**DATASET EXCERPT:**
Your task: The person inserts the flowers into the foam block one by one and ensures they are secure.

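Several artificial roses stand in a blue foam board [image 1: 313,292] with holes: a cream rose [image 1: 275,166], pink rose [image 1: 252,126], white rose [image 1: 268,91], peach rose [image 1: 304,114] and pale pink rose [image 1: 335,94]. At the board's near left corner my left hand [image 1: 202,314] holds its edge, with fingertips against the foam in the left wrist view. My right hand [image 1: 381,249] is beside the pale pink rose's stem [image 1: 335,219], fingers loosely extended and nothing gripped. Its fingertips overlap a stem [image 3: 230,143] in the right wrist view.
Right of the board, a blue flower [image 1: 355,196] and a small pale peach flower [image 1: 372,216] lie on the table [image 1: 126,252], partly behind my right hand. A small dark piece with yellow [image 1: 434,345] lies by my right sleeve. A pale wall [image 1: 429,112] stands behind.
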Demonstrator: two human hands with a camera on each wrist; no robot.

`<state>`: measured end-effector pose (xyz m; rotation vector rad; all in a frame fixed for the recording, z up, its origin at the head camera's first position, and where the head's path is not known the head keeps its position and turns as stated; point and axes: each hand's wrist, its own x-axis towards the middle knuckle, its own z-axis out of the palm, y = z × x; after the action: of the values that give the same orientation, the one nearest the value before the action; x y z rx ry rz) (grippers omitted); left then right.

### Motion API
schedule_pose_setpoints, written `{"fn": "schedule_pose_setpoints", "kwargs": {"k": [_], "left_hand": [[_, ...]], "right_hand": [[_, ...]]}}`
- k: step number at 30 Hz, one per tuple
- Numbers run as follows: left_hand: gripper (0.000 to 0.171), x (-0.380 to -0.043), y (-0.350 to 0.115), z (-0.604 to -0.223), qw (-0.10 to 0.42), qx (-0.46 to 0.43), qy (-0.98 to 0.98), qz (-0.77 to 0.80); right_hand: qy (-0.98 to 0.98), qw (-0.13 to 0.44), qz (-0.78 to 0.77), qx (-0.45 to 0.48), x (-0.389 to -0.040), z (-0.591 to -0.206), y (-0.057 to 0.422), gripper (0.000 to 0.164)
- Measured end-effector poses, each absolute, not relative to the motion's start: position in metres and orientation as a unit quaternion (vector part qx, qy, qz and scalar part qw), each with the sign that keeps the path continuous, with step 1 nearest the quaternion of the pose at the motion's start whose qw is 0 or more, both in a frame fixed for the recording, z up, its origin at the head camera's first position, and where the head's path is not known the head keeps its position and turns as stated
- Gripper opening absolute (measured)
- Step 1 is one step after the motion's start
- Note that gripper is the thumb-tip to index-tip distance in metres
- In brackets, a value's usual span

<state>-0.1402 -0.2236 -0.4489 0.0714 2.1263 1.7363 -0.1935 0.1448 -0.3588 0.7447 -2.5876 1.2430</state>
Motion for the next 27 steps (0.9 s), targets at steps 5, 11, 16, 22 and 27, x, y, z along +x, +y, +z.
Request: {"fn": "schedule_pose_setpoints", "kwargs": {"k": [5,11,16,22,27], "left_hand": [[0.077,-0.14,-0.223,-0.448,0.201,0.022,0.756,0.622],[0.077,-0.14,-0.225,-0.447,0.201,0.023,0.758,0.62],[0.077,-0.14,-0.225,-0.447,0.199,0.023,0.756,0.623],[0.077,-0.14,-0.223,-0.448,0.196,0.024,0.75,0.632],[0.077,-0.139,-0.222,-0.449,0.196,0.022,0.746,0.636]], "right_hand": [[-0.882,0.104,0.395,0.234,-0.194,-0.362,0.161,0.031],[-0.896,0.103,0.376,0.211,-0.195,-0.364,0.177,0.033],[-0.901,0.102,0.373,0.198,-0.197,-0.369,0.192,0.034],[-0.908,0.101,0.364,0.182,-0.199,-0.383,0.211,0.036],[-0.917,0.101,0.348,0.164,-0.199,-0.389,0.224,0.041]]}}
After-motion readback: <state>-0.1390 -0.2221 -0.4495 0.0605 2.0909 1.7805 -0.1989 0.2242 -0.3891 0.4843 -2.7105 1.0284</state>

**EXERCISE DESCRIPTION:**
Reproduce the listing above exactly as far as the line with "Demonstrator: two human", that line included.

**ANSWER TO THE EXERCISE:**
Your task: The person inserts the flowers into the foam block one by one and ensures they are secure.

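Several artificial roses stand in a blue foam board [image 1: 313,292] with holes: a cream rose [image 1: 275,166], pink rose [image 1: 252,126], white rose [image 1: 268,91], peach rose [image 1: 304,114] and pale pink rose [image 1: 335,94]. At the board's near left corner my left hand [image 1: 202,314] holds its edge, with fingertips against the foam in the left wrist view. My right hand [image 1: 381,249] is beside the pale pink rose's stem [image 1: 335,219], fingers loosely extended and nothing gripped. Its fingertips overlap a stem [image 3: 230,143] in the right wrist view.
Right of the board, a blue flower [image 1: 355,196] and a small pale peach flower [image 1: 372,216] lie on the table [image 1: 126,252], partly behind my right hand. A small dark piece with yellow [image 1: 434,345] lies by my right sleeve. A pale wall [image 1: 429,112] stands behind.
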Demonstrator: two human hands with a camera on each wrist; no robot.

The required output has been given in full.